Could you output the whole listing exactly as it stands, minus any images?

The data START

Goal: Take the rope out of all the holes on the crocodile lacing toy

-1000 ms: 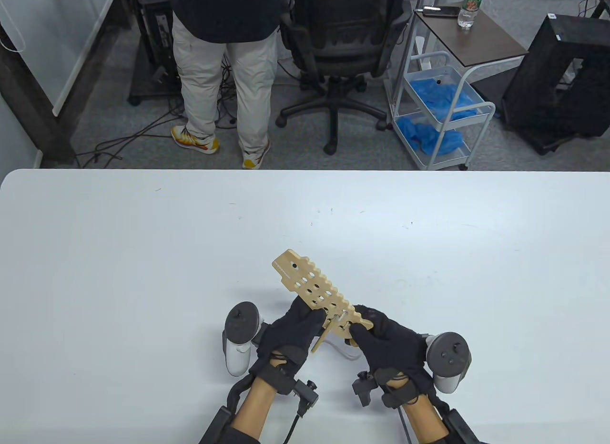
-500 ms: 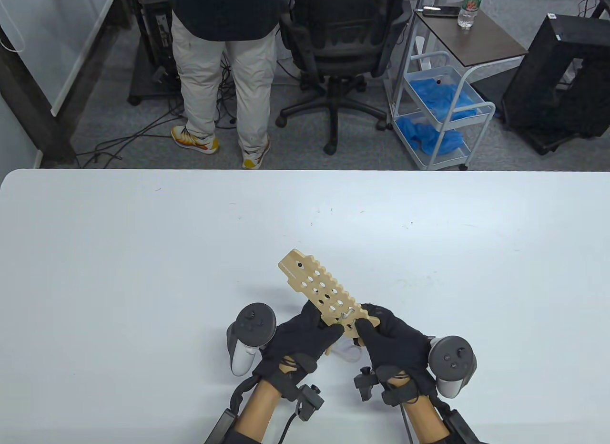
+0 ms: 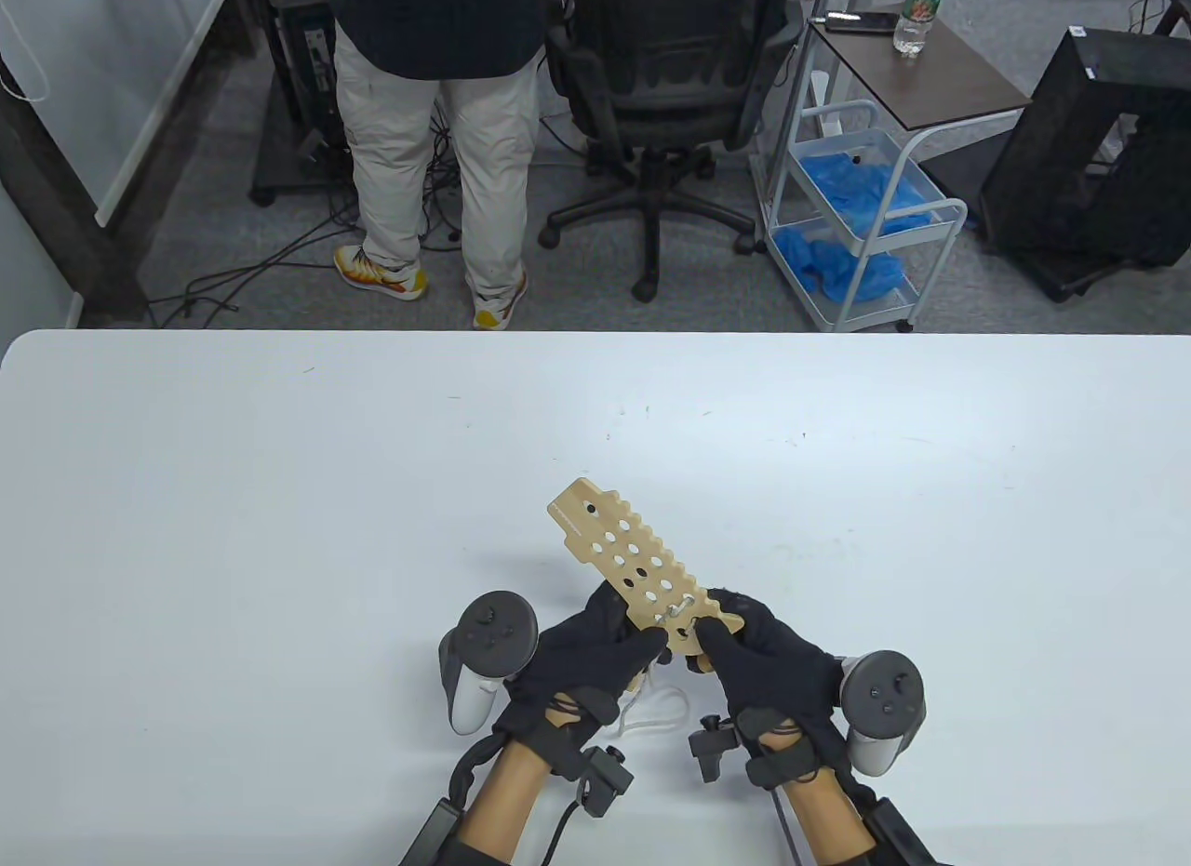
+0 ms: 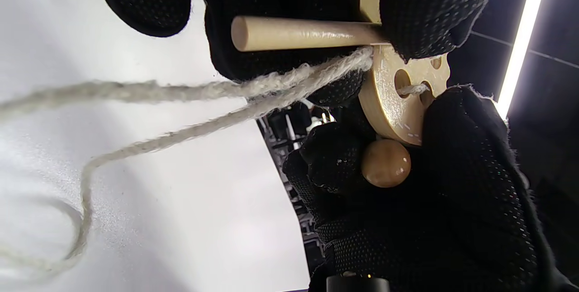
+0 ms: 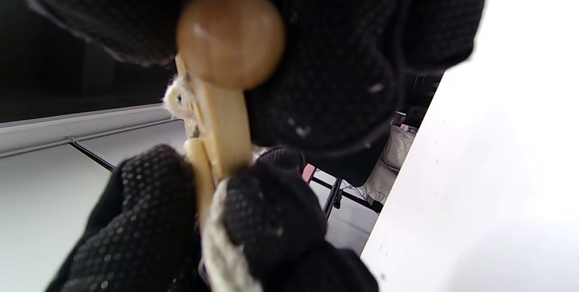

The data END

• Solved exercise:
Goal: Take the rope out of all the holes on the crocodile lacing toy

-1000 ms: 
-500 ms: 
+0 ms: 
+0 ms: 
+0 ms: 

This completes the requested output.